Your starting post made it appear you are looking for that reel to buy and fish with it. Are you a collector?

It's my guess, and only a guess, that reel is no longer being marketed in the States, and might be, that's might be, still available across the big pond.


----------



## BigWillJ (Jan 21, 2001)

Database error and got posted twice??? Deleted duplicate reply


----------



## Don B (Jul 28, 2001)

http://www.veals.co.uk/acatalog/abu-6500ct-chrome-rocket-39.html#SID=4


----------



## BigWillJ (Jan 21, 2001)

Hey Don, I checked Veal's earlier. It said, and still indicates, that reel is out of stock. Given the inflated prices for a chrome 6500 on Ebay, one might figure they are being grabbed up anywhere they can be found. But not sure if Ebay is the same exact chrome rocket model.


----------



## surfchunker (Apr 10, 2006)

Right here in the good ole USA

https://www.catfishconnection.com/Store/Details/AG6500CSCR/REELS/ABRINTNL/ABU-GARCIA-6500CS/


----------



## BigWillJ (Jan 21, 2001)

surfchunker said:


> Right here in the good ole USA
> 
> https://www.catfishconnection.com/Store/Details/AG6500CSCR/REELS/ABRINTNL/ABU-GARCIA-6500CS/


The catfish blog discussion on that reel was dated 2008. Don't know why I didn't search their catalog after reading the blog. Thanks for posting! Catalog is dated 2017, so reckon that answers Bosco's concern on whether the reel is still in production. Though after learning he's "not in the market for a reel", it escapes me why it matters, other than good ol' curiosity.


----------



## surfchunker (Apr 10, 2006)

only bad thing about them is that they are slow to ship


----------



## Don B (Jul 28, 2001)

BigWillJ said:


> Hey Don, I checked Veal's earlier. It said, and still indicates, that reel is out of stock. Given the inflated prices for a chrome 6500 on Ebay, one might figure they are being grabbed up anywhere they can be found. But not sure if Ebay is the same exact chrome rocket model.


Oops!

This should be better (In Stock):
https://www.breakaway-tackle.co.uk/Sea Fishing Reels/Multiplier Reels?product_id=850


----------



## BigWillJ (Jan 21, 2001)

Don B said:


> Oops!
> 
> This should be better (In Stock):
> https://www.breakaway-tackle.co.uk/Sea Fishing Reels/Multiplier Reels?product_id=850


Heck, I'm just commenting on this thread now, because Bosco was only wondering if the reel was still in production, and he's actually "not in the market for a reel". Hopefully, posting where this reel is available might help someone else who wants one, so thanks for that.
The cost plus excise tax conversion from the breakaway/uk listing, currently comes out to around 326 USD. I haven't ordered from UK for several years, so I'm not sure if the VAT and excise tax are the same, then there is S&H. If I was in the market for that reel, which I'm not, I'd look around for a better bottom line price.


----------



## Don B (Jul 28, 2001)

You may have gone in the wrong direction. Exports from the UK usually do [NOT] charge VAT. The price comes down from 144 to 120. Converting the 120 to USD yields $148.78. (plus shipping)

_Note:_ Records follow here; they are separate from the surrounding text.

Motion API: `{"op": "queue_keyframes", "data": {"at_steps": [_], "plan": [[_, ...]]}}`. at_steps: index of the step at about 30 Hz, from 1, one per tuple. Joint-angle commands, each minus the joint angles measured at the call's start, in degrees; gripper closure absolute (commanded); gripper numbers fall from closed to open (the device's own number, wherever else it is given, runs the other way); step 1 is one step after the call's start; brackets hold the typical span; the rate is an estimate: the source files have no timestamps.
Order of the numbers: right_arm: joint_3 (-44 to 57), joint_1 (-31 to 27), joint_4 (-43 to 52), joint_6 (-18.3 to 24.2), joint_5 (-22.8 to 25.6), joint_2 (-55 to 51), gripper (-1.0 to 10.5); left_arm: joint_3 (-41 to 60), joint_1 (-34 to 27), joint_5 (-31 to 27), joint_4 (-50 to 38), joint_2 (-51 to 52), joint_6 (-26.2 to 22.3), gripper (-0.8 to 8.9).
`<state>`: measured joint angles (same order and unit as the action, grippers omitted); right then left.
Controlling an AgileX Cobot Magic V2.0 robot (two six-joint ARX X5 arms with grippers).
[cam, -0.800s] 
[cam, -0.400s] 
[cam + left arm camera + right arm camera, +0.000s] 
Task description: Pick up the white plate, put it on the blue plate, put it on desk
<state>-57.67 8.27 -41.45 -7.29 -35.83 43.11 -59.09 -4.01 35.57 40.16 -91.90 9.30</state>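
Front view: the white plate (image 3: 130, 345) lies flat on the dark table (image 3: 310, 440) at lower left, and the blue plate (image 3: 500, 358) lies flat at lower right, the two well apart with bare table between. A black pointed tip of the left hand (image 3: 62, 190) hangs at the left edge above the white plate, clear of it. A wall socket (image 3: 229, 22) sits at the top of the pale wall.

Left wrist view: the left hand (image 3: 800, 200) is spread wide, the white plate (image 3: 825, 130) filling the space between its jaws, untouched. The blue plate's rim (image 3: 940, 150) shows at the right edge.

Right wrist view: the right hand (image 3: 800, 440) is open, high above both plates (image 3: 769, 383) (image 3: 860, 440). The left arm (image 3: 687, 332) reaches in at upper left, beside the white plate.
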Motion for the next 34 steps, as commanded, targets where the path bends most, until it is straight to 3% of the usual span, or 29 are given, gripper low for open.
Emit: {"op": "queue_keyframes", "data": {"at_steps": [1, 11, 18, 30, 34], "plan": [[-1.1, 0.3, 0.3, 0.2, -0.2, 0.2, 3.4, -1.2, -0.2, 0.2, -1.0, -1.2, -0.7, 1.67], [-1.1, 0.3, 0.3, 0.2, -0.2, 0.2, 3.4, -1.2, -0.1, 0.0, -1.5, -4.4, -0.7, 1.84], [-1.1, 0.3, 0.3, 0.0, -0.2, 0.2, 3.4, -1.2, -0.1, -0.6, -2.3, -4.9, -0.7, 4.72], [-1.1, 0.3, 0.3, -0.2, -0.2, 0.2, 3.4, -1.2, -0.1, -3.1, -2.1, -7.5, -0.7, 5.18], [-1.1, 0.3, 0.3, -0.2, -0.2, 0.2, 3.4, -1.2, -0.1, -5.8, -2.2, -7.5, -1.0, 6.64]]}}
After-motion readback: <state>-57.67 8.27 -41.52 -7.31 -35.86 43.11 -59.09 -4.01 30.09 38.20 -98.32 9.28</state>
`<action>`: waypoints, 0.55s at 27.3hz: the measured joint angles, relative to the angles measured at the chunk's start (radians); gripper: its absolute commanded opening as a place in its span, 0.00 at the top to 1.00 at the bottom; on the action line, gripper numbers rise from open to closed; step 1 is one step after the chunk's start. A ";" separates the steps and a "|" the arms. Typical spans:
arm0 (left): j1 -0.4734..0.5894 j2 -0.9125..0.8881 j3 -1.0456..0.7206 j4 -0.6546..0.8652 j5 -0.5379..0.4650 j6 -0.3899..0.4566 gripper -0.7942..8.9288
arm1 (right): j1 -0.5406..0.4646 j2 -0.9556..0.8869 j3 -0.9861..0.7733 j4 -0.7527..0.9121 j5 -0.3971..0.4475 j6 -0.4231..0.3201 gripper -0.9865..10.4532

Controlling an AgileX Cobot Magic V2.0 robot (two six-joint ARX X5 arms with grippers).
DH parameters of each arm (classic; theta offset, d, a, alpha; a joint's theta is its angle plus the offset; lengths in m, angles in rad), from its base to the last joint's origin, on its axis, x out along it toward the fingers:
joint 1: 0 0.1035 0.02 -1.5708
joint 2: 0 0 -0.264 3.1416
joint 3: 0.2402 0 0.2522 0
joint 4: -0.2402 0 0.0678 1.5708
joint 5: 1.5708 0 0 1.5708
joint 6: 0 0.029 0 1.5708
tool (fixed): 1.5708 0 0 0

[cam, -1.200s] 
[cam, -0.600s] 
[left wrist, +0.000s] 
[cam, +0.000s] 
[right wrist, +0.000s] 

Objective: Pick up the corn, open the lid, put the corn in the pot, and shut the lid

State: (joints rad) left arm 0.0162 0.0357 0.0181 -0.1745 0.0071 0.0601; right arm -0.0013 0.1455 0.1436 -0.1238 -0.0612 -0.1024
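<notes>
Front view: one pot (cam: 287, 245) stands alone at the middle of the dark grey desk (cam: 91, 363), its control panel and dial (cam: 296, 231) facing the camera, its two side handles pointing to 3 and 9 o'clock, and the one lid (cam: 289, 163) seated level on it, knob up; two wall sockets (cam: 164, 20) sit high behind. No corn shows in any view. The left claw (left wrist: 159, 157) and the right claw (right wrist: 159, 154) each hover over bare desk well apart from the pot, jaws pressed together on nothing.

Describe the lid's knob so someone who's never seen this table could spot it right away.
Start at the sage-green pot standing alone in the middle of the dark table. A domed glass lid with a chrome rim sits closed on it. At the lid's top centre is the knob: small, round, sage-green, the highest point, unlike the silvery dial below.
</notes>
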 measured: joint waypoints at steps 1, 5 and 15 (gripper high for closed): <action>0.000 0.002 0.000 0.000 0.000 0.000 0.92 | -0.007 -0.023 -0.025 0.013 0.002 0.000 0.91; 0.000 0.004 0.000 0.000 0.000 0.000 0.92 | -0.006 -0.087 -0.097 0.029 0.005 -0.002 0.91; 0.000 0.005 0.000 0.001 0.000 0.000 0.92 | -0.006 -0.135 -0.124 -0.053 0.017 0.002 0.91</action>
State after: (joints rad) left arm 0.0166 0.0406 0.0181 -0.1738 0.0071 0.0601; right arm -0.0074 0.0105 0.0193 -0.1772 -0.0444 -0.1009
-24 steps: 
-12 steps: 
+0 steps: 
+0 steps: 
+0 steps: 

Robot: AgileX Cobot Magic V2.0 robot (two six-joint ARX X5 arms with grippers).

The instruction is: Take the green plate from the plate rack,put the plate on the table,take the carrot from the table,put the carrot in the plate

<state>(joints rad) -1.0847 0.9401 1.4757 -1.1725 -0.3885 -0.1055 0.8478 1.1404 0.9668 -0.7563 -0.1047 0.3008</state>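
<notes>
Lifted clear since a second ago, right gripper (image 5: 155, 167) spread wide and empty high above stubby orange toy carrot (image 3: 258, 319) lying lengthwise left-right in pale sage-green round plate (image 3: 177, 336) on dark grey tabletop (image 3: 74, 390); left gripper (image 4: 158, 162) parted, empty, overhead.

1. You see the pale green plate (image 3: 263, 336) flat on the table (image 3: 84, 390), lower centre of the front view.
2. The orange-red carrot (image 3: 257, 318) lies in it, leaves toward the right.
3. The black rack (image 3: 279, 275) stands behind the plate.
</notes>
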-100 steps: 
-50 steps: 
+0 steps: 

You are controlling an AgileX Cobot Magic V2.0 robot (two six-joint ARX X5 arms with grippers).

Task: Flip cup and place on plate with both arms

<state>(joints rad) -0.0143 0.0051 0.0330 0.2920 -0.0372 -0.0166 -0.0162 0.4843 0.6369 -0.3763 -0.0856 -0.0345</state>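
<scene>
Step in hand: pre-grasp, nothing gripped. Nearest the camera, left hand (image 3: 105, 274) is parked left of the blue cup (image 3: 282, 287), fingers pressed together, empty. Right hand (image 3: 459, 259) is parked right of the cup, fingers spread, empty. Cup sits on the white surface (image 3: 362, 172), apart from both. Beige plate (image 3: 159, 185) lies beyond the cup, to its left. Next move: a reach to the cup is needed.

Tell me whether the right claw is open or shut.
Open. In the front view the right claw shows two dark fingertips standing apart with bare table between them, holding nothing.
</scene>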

Please correct me if I am wrong.

A few years ago the rate was around 1.8 USD per GBP. About a month ago it was 1.12. Today it is 1.24


----------



## BigWillJ (Jan 21, 2001)

Don B said:


> You may have gone in the wrong direction. Exports from the UK usually do [NOT] charge VAT. The price comes down from 144 to 120. Converting the 120 to USD yields $148.78. (plus shipping)
> 
> Please correct me if I am wrong.
> 
> A few years ago the rate was around 1.8 USD per GBP. About a month ago it was 1.12. Today it is 1.24


Too long ago to remember if I paid any kind of taxes at all on fishing equipment ordered from UK and shipped to US. I seem to remember VAT being discussed, but don't recall any details from back then.
On that website it lists what I thought was the price at 144 UK. Under that was "ex tax 120". I probably wrongly interpreted that to mean excise tax, added that 120 to the 144, and converted 264 to USD. Obviously, it seemed like a lot of tax!!!
So as you explained it, the "ex tax" means "excluding tax"? Thus 144 minus tax = 120 UK cost of reel. Makes more sense.


----------